Spatiotemporal expression pattern of Ymer protein in the mouse cochlea. Immunohistochemistry was performed on mouse inner ear sections at embryonic stages E14.5 and E17.5 and several postnatal stages from P2 to P69. Inset in panel C shows a magnification of the apical region of developing PCs and the OHCs. Panel L shows a negative control performed on a P69 section with the use of nonimmune rabbit IgG. Similar results were obtained when we used preimmune sera from the rabbit used to generate the polyclonal antibody. M = mesenchyme; CD = cochlear duct; NF = nerve fibers; SLi = spiral limbus; SV = stria vascularis; SLg = spiral ligament; DC = Deiter’s cells. Scale bar = 100 μm.

Figure 6.

Spatiotemporal expression pattern of Ymer protein in the mouse vestibular system. Ymer staining was investigated on vestibular sections from embryonic (A and B, E17.5), neonatal (C and D, P2) and adult (E, P16 and F, P33) stages. Panels A, C, and E show cristae ampullaris; panels B, D, and F show maculae (B and F, utricles; D, saccule). Insets in panels B, E, and F show magnifications of the corresponding sensory epithelia. NF = nerve fibers. Scale bars = 50 μm.

Figure 7.

Colocalization studies of Ymer and different tubulins in inner ear sections and NIH-3T3 cells. A, In the mature cochlea (P22), Ymer colocalizes with (β1+β2) tubulin in the cytoskeleton of PCs and Deiter’s cells (DC). Similar results were obtained for α-tubulin and for both acetylated and polyglutamylated tubulin (data not shown). B, In the utricule of a P14 mouse, Ymer shows spatial overlap with the cytoskeleton of microtubules in the apical cytoplasm of the epithelial cells (EC). C, In adult stria vascularis (P31), Ymer colocalizes with the microtubule-based cytoskeleton of marginal and intermediate cells. In panels B and C, no colocalization is seen with the actin cytoskeleton (phalloidin panel).
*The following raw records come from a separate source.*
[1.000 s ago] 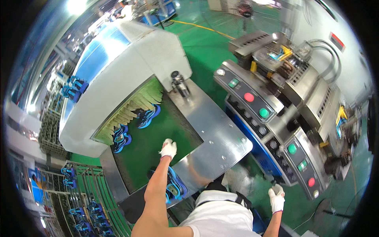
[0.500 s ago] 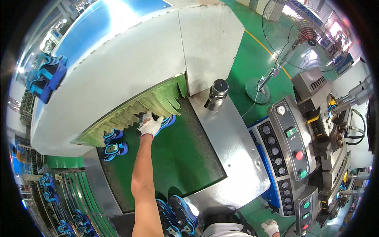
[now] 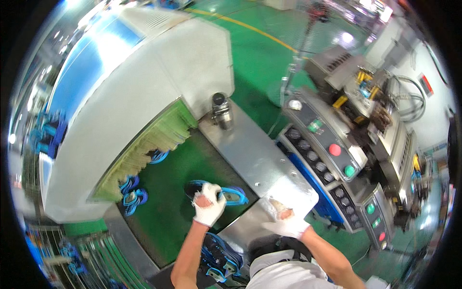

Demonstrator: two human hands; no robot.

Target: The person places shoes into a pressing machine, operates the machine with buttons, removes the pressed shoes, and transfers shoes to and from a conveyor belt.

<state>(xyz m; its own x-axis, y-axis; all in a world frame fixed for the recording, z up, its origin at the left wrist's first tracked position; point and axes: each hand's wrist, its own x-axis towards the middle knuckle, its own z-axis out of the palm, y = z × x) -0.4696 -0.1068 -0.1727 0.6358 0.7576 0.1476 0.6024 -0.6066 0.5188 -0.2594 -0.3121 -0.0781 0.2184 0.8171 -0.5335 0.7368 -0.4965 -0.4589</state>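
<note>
My left hand [image 3: 210, 206], in a white glove, grips a black-and-blue shoe [image 3: 236, 196] over the near right part of the green conveyor belt [image 3: 163, 212]. My right hand [image 3: 288, 222], gloved too, is over the steel ledge [image 3: 250, 219] with its fingers apart and nothing visible in them. A gap separates it from the shoe. Two blue shoes [image 3: 134, 198] sit at the belt's left side by the green strip curtain [image 3: 149, 142]. Another blue shoe [image 3: 159, 156] shows partly from under the strips. Close to my body lie dark shoes with blue trim [image 3: 219, 255].
A steel flask [image 3: 221, 111] stands on the ledge beside the white machine housing [image 3: 130, 96]. To the right is a press with a control panel [image 3: 322, 137], gauges and coloured buttons. Racks [image 3: 103, 255] with shoes are at the lower left. A blurred fan stand [image 3: 288, 79] rises behind.
My left hand has come back from the curtain toward me with a shoe in it. My right hand has risen from the lower right to above the ledge. The view has turned.
</note>
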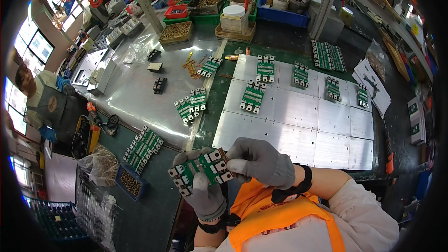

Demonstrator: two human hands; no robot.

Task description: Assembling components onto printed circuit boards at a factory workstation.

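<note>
Low in the middle of the head view, my gloved left hand (206,199) grips a green circuit board (189,170) with its thumb across the face. Black terminal blocks with metal pads line both ends of this tilted board. At its right end, my gloved right hand (265,162) has its fingers pinched together; whatever sits between them is hidden. A copper-coloured piece (223,154) shows at that same end. Similar boards lie ahead on silver metal plates (294,126), including one board (253,96) nearest my hands.
More boards (143,149) are laid out at the left, by a blue bin of small brass parts (129,182). Copper strips (192,69) and black blocks (159,85) rest on the steel tabletop. Scissors (112,123) lie farther left, near a co-worker (44,98). Parts bins (176,31) stand behind.
</note>
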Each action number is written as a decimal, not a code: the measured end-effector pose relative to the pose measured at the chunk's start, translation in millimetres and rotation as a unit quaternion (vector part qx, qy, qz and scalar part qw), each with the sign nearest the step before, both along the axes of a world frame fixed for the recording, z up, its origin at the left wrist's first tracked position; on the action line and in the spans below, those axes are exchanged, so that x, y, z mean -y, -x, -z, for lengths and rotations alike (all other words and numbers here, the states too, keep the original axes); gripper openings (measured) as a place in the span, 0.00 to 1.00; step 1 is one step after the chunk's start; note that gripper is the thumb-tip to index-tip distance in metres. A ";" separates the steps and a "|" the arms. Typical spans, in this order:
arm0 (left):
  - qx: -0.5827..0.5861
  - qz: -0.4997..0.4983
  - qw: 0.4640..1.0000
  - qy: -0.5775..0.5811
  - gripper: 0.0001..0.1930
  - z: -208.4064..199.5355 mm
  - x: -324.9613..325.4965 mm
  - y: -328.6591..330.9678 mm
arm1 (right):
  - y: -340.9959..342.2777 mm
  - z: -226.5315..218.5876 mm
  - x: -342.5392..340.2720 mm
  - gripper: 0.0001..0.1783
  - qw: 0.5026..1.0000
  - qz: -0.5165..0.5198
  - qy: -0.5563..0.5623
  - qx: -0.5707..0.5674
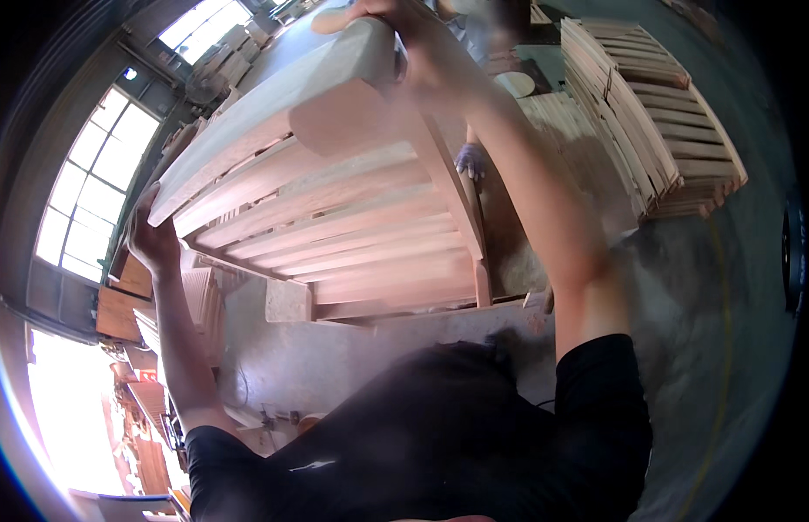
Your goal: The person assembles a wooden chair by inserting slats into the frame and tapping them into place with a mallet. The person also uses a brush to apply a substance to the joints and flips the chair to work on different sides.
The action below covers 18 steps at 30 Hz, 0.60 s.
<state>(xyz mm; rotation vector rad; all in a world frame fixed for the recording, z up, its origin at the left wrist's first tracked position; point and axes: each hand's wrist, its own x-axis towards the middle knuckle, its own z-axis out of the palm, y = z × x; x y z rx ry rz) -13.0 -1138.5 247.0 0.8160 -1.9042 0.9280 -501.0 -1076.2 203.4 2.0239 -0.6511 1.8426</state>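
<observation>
A large slatted frame of pale bare wood (pixel 352 222) fills the middle, tilted, with a broad rounded top rail (pixel 257 113) and several parallel slats below. My left hand (pixel 152 235) is closed on the left end of that rail, its fingers partly behind the wood. At the rail's far right end, my right hand (pixel 394 19) grips the wood from above, the arm stretched along the frame's right side. Part of that hand is cut off by the picture's upper edge. The frame's lower end is close to the concrete floor.
Another person's gloved hand (pixel 470 161) is at the frame's right side post. Stacked slatted wooden panels (pixel 648 113) stand at the far right. Wooden boards (pixel 196 304) are stacked at the left, near tall windows (pixel 98 183). Grey floor (pixel 674 304) extends at the right.
</observation>
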 end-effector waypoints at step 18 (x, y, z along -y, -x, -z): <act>0.210 -0.045 0.866 -0.451 0.42 -99.8 12.1 63.5 | 16.4 2.6 33.0 0.44 0.990 -0.067 0.069 -0.101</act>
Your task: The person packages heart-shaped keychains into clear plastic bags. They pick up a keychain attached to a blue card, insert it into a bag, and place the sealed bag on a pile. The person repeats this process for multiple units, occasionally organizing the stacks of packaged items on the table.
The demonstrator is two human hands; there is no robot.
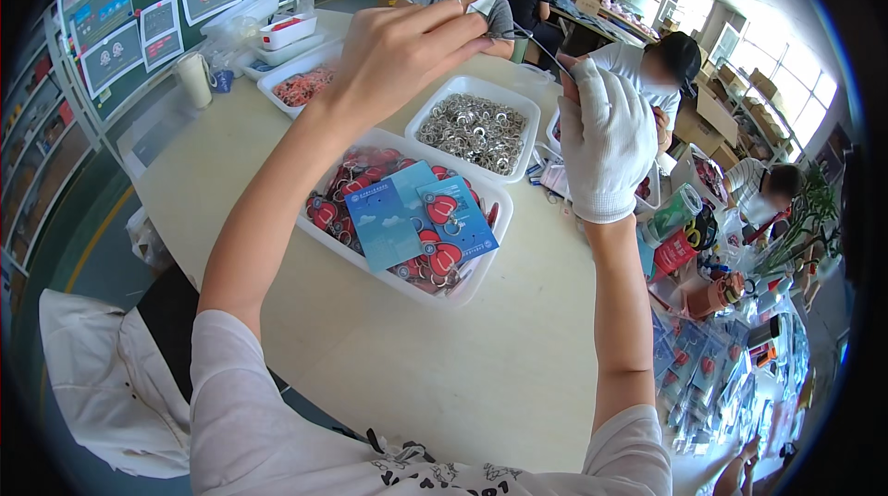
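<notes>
Both my hands are raised above the table. My bare left hand (402,57) has its fingers drawn together in a pinch. My right hand (609,145), in a white knit glove, is closed with its fingertips pointing up. A thin, curved strand (546,49) runs between the fingertips of both hands; its kind is too fine to make out. Below them a white tub (462,297) holds several red keychain charms (444,258) with metal rings. On top lie a blue printed card (384,219) and another blue card (476,228) with a red charm on it.
Behind the tub stands a white tray of metal rings (474,131). Farther left are a tray of pinkish-red pieces (303,87) and a cream cup (194,80). Bagged items (694,367), a green-and-white cup (683,205) and bottles crowd the right. Co-workers (638,61) sit across the table.
</notes>
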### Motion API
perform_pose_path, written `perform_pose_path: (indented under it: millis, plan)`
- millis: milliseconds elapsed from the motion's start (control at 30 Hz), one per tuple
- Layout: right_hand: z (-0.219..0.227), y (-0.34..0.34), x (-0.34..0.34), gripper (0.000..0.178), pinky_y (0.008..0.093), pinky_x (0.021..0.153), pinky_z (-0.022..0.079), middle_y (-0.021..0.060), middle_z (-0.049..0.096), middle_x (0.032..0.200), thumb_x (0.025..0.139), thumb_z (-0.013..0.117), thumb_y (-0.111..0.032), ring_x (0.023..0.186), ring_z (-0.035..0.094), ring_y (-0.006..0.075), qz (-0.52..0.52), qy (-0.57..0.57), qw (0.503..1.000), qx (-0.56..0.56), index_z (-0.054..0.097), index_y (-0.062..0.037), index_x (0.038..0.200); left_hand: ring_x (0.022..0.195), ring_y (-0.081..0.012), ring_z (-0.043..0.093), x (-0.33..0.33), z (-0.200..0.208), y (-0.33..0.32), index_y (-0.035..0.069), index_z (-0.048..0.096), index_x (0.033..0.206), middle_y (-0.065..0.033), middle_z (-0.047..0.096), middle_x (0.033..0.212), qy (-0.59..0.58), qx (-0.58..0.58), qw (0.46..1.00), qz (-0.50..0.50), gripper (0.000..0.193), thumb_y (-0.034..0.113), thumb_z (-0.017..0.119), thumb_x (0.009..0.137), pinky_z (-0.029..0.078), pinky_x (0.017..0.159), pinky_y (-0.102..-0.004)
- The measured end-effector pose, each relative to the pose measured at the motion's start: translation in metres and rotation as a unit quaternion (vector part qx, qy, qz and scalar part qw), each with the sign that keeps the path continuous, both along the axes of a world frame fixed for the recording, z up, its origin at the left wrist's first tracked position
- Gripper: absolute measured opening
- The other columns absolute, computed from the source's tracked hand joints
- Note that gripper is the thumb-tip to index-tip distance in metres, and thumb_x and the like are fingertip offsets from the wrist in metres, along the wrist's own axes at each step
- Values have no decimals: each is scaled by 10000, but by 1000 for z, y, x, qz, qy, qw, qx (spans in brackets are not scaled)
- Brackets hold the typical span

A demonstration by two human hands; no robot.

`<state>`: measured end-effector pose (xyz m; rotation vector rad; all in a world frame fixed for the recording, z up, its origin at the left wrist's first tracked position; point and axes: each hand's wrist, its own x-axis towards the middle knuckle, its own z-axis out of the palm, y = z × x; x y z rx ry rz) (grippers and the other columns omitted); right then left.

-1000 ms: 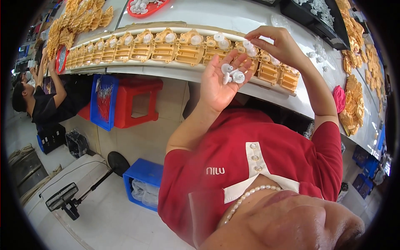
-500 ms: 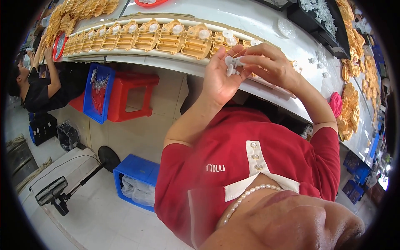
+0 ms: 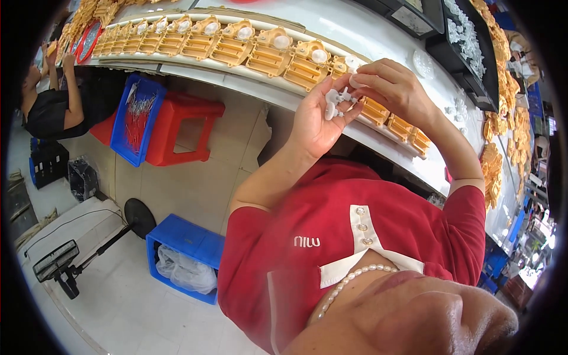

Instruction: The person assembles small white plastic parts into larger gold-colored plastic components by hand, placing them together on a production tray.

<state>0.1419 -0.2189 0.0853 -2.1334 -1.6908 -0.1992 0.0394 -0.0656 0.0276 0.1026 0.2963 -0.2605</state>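
Several small white plastic gear-like parts lie cupped in my left hand, between its palm and curled fingers. My right hand is closed in a pinch on a round white plastic piece, just above and beside those parts. Both hands are over the near edge of a row of yellow plastic housings. Many housings in the row carry a round white piece, such as the white disc left of my hands. My right fingertips partly hide the housings under them.
White rails edge the row on the white table. Black bins of clear parts stand at the far right, near heaped yellow housings. Left are a red stool, a blue tray, a fan and a co-worker.
My right hand has drawn away from the parts in my left palm and now pinches a separate round white piece. The view has shifted, and the housings sit lower and further right in it.
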Motion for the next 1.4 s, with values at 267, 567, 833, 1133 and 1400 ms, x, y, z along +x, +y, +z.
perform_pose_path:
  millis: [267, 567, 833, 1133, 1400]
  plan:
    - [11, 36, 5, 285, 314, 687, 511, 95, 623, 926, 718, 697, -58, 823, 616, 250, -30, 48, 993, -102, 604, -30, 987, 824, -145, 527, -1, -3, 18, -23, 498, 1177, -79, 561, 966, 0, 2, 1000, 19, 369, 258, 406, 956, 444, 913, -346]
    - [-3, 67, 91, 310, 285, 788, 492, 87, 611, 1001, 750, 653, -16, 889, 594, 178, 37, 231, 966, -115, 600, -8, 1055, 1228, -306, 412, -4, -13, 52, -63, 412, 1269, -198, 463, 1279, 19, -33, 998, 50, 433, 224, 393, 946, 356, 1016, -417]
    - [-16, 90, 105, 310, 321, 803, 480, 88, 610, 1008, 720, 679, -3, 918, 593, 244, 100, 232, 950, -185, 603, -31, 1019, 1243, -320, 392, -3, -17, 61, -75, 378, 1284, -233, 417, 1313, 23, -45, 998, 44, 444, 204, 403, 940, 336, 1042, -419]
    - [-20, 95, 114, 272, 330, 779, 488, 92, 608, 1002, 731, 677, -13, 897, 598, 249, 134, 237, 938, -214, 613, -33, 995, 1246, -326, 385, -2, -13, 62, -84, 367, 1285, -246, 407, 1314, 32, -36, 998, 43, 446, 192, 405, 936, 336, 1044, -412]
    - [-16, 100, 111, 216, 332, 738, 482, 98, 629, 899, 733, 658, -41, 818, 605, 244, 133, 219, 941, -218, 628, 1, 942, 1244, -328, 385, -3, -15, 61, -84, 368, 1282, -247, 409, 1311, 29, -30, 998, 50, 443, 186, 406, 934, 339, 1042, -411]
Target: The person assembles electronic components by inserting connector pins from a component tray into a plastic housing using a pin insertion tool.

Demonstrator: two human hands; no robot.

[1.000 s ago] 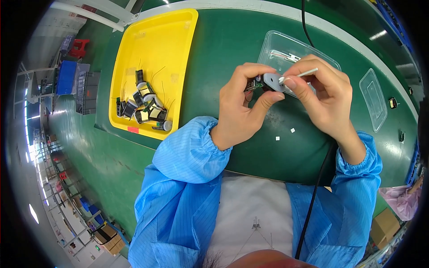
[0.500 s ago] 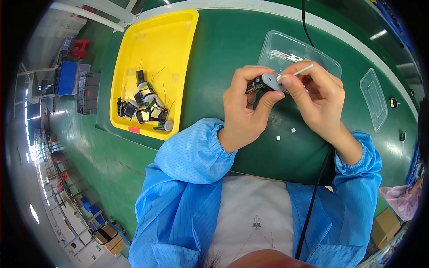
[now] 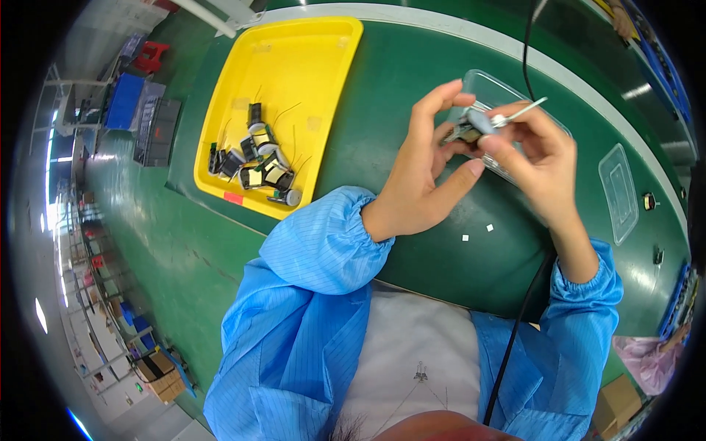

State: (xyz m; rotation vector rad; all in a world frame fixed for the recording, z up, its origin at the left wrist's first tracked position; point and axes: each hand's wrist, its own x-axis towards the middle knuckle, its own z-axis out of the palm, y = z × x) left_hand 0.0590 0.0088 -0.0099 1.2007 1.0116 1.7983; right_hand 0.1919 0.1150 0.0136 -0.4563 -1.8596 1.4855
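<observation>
My right hand (image 3: 540, 165) pinches a small electronic assembly (image 3: 479, 123) with a grey rounded face and a dark body. A thin white stick (image 3: 528, 109) pokes out from the same hand's fingers, beside the assembly. My left hand (image 3: 423, 165) is open around the assembly's left side, its thumb well apart from it; whether its lower fingertips still touch the dark body is hard to tell. Beneath and beyond both hands lies a clear plastic box (image 3: 507, 88), partly hidden by them. Two small white squares (image 3: 478, 232) rest on the green table nearer to me.
At the left, a yellow tray (image 3: 338, 95) holds several similar dark assemblies with thin wires. A clear lid (image 3: 618, 195) lies at the right, with small parts (image 3: 649, 201) beyond it. One black cable (image 3: 528, 51) runs over the far side; another (image 3: 515, 331) crosses in front of me.
The left thumb and fingers have spread away from the assembly. In the right hand, the assembly has turned so its grey face is seen more edge-on. The whole view has shifted slightly.
</observation>
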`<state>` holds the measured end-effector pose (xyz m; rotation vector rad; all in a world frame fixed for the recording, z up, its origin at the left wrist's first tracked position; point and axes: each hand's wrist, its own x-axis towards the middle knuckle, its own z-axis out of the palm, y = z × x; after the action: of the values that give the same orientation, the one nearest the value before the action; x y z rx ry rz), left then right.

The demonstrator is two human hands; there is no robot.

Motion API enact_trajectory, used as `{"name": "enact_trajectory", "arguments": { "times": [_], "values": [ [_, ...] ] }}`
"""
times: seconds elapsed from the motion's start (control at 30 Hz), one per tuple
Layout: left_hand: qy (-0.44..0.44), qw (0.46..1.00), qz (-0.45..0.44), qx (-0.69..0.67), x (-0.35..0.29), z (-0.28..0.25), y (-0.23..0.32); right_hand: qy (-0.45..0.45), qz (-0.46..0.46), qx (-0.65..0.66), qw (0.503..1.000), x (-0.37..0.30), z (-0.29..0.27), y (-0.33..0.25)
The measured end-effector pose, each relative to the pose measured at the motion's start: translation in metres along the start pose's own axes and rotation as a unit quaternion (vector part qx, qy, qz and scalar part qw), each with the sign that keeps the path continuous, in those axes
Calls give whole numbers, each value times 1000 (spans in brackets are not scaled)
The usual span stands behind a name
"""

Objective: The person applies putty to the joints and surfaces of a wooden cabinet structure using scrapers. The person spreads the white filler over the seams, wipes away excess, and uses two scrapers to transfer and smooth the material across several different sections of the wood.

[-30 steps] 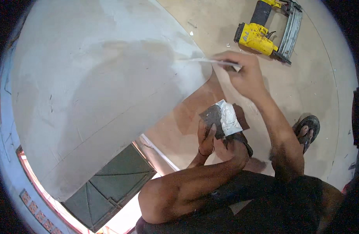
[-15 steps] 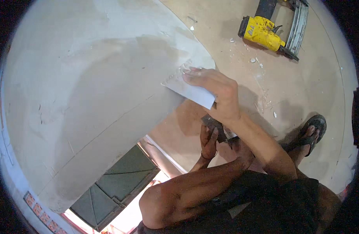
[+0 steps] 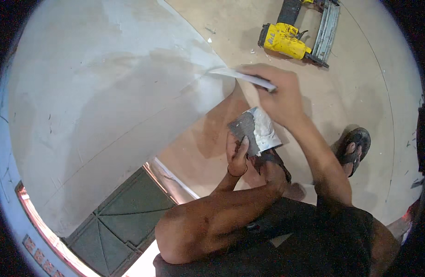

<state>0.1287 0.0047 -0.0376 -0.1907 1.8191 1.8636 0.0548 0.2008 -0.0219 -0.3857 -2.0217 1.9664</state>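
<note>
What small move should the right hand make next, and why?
Perhaps press the white blade flat on the pale panel and draw it along: the right hand holds it with its tip over the panel, contact unclear, while the left hand holds a dark plate bearing white paste.

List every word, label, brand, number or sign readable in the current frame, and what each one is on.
No text can be read in this view.
Yellow nail gun: dark marks on its body, too small and blurred to read.
White scraper in the right hand: no lettering visible.
Grey plate in the left hand: no lettering visible.
Pale panel: lines and scuffs, no legible lettering.
</note>
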Motion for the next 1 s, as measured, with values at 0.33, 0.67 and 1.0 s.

D, Ymer colocalizes with microtubules of the mitotic apparatus in nontransfected NIH-3T3 cells that are undergoing cell division. In metaphase (top panels), Ymer distribution overlaps with microtubules of the mitotic spindle (MS). During early telophase (middle panels), Ymer colocalizes with the midzone (MZ), a region of bundled microtubules between the migrated chromosomes. In late telophase (lower panels), as the cleavage furrow ingresses compressing the midzone, Ymer colocalizes with the microtubule midbody (MB) contained in the intercellular bridge.